**HOW TO COMPLETE THIS TASK**
Beginning with the opening line, restate the following material exactly, up through the line that contains "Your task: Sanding".

**DATA PROVIDED**
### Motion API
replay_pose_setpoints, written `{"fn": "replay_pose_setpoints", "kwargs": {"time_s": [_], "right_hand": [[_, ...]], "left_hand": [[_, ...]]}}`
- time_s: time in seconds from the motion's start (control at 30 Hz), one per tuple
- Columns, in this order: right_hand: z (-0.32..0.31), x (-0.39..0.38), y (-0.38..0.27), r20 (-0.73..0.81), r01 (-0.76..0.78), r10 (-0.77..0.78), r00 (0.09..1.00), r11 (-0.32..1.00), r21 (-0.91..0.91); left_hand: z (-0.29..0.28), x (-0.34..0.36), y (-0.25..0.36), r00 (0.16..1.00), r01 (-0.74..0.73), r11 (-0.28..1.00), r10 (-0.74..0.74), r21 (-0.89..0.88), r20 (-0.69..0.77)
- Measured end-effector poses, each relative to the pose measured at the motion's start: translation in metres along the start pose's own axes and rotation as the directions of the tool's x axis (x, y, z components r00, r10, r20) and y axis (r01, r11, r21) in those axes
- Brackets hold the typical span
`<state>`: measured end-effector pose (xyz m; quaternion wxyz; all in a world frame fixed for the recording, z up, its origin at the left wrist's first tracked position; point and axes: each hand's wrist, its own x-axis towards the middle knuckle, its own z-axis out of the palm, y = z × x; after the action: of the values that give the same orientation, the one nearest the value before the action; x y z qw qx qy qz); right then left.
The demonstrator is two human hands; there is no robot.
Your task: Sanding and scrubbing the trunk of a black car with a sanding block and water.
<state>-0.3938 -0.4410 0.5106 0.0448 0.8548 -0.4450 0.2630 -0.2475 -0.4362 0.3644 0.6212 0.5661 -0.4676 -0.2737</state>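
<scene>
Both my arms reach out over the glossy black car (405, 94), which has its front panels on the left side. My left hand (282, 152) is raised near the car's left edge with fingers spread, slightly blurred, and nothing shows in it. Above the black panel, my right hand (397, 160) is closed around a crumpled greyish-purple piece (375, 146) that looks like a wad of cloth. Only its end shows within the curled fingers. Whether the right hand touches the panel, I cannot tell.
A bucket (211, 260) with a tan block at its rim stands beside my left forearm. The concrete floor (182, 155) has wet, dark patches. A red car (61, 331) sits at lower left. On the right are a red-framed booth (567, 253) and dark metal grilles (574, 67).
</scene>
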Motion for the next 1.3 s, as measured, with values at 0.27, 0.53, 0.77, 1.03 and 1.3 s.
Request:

**RESPONSE TO THIS EXERCISE**
### Motion API
replay_pose_setpoints, written `{"fn": "replay_pose_setpoints", "kwargs": {"time_s": [_], "right_hand": [[_, ...]], "left_hand": [[_, ...]]}}`
- time_s: time in seconds from the motion's start (control at 30 Hz), one per tuple
- Columns, in this order: right_hand: z (-0.32..0.31), x (-0.39..0.38), y (-0.38..0.27), r20 (-0.73..0.81), r01 (-0.76..0.78), r10 (-0.77..0.78), r00 (0.09..1.00), r11 (-0.32..1.00), r21 (-0.91..0.91); left_hand: z (-0.29..0.28), x (-0.34..0.36), y (-0.25..0.36), r00 (0.16..1.00), r01 (-0.74..0.73), r11 (-0.28..1.00), r10 (-0.74..0.74), r21 (-0.89..0.88), r20 (-0.69..0.77)
- Measured end-effector poses, each relative to the pose measured at the motion's start: translation in metres along the start pose's own axes and rotation as the directions of the tool's x axis (x, y, z components r00, r10, r20) and y axis (r01, r11, r21) in those axes
- Brackets hold the typical span
`<state>`: measured end-effector pose (xyz m; quaternion wxyz; all in a world frame fixed for the recording, z up, its origin at the left wrist's first tracked position; point and axes: each hand's wrist, its own x-axis towards the middle knuckle, its own z-axis out of the palm, y = z × x; after the action: of the values that give the same orientation, the one nearest the value before the action; x y z qw qx qy qz); right then left.
The demonstrator is two human hands; there is no robot.
Your task: Sanding and scrubbing the trunk of a black car with a sanding block and water.

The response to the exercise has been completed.